TVs The Bachelor: Not Such an Unfamiliar ProcessWhile some may scoff at the thought of reality TV’s The Bachelor, the process used to come to the ultimate selection is not so different from that of search for the perfect job candidate. In fact it is almost identical…
I have a confession to make. I am a 57 year old man, and I watch “The Bachelor”. Don’t judge. I find it quite entertaining, and you can learn a lot about life from reality TV. In case you are not a fan, let me bring you up to speed.

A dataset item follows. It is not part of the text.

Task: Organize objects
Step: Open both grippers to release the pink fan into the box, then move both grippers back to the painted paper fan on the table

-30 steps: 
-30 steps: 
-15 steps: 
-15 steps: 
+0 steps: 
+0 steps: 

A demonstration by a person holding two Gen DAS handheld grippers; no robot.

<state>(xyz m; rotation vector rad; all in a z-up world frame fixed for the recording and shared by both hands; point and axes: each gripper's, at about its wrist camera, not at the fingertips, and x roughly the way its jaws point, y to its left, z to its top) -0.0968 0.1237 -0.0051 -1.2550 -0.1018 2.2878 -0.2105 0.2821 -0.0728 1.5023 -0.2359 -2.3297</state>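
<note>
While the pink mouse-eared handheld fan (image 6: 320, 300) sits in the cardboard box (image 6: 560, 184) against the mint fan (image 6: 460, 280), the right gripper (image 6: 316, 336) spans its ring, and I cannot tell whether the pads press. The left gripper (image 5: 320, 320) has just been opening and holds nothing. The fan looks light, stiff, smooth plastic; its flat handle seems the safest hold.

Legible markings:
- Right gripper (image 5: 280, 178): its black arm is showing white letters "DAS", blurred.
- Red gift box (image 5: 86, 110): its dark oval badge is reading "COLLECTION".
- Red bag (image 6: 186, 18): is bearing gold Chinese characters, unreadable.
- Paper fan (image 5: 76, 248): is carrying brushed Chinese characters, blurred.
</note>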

In its 17th season, The Bachelor follows Sean Lowe as he looks for the love of his life. Here is the pattern that he and others follow. The season opens with Sean meeting 25 beautiful women from all over North America. In week one, he has brief introductions and narrows the field by sending 10 home. As subsequent weeks go by, Sean moves progressively deeper in his relationships as he goes on exciting group and one-on-one dates. Each week, he gives out roses to all but 2 or 3 unfortunate ladies as he refines the list. Eventually, he whittles his candidates to four. It’s time for the hometown dates, where he visits their families to really learn more about each person. This enables him to pare the list to three, and it’s time to get really intimate. Finally, Sean is down to two finalists, and on March 11th, he will choose between Lindsay and Catherine. The plan is that he will propose to one, only after painfully sending the other packing. Sean will have found love. What a perfect ending
So, as you look at your business life, do you recognize this process? A job position comes open, and we look for the perfect person to fill the role. After culling countless resumes, we cut the list down to a manageable group. As we explore each person deeper, we continue to narrow the field, increasing the depth of study until we present four candidates for intense scrutiny. Cut to three, and then to two finalists, and we are ready for our “Final Rose Ceremony” where we choose our winner. In this case, the loser at least does not have to face a national TV camera as they share their feelings about being dumped.
Here’s the bad news. It doesn’t work in love, and it doesn’t work in life. In a combined 24 seasons of the Bachelor and its sister program, The Bachelorette, 17 have ended in proposal of marriage, and 3 couples are still together. That’s a horrible success rate by anyone’s standards. It has been my experience that this selection process is just as flawed in our business lives.